Lo que pasó después, casi no lo vi. Cuando tenía justo encima
me di cuenta. Una figura alta y delgada se me puso delante. Recuerdo que era
pálida, pero quizás fue debido a los faros. Di un volantazo y choqué contra el
pivote de la izquierda. Quedé totalmente atravesada. Quizás no fue el
volantazo, quizás fue el hielo que se había formado en el asfalto.
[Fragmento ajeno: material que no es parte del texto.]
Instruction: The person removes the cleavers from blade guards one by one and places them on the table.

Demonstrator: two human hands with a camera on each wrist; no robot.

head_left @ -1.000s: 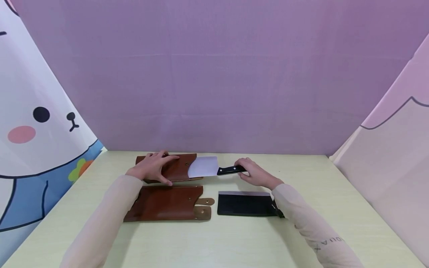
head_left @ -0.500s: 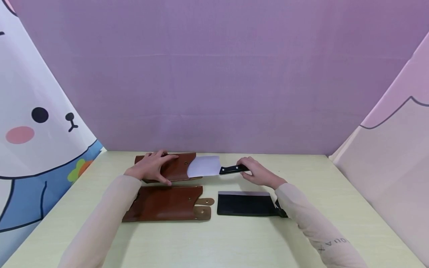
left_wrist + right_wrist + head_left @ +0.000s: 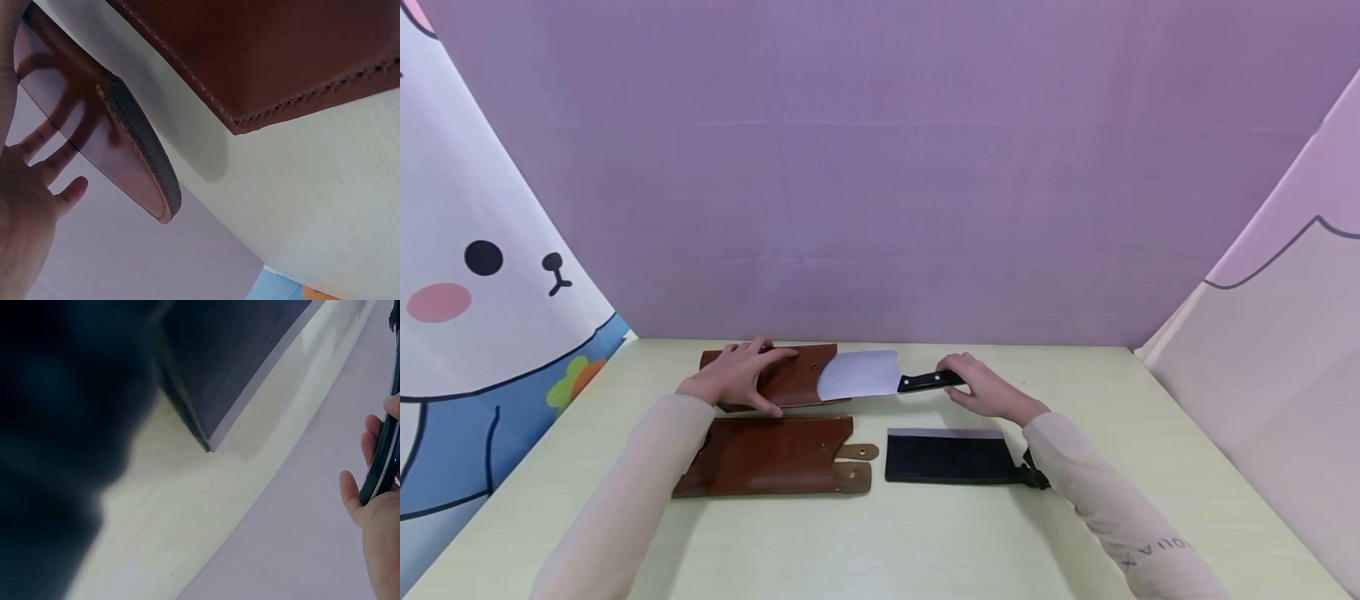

En cuanto sentí el choque, salí proyectada hacia delante,
pero me detuvo el cinturón y me gané un buen dolor de cuello. Salí del coche
como pude. Lo miré por unos segundos. El morro estaba algo hecho trizas, o eso
me pareció en ese momento. No sé cómo, pero volví a ver al gigante delgado, así
que hui, me adentré en el bosque para intentar despistarle. A cada zancada que
daba, oía un paso pesado y cercano, aunque cada vez era más distante—su mirada
está ausente y perdida, le da un sorbo al cappuccino—. Me detuve al lado de un
árbol sobre el que me apoyé para recobrar el aliento. No oía nada, pero de
repente, recuerdo que dos grandes ojos rojos me miraban desde las alturas. Eran
tan reales como esta taza, lo juro. El… el miedo podía conmigo, y el alcohol me
desorientaba. Volví a correr y a perderme aún más entre los árboles.
Estaba segura que ese
retumbar que oía eran unos pasos. Segurísima. No me atrevía a darme la vuelta
de nuevo, solo podía correr. Llegó un momento en el que me resbalé y le torcí
el tobillo. Estaba totalmente aterrada. Oía los pasos, sentía retumbar el
suelo. Chillé con todas mis fuerzas y me arrastre ayudándome con las manos y
los codos. Creo que perdí el conocimiento, ya que lo siguiente que recuerdo,
fue estar empapada y repleta de escarcha, con médicos atendiéndome; todos ellos
a mi alrededor—parece que no quiere seguir. Garabateo las últimas notas de en
mi libreta y la cierro para guardarla en el bolsillo de mi chaqueta.
—Mu…muchas gracias, Claudia.
No dudaré en volver a llamarte si necesito algo más—cojo mi abrigo, me lo pongo
y pago antes de irme. No sé por qué, pero mientras Claudia hablaba he visto dos
ojos rojos en la oscuridad de la calle, entre las farolas.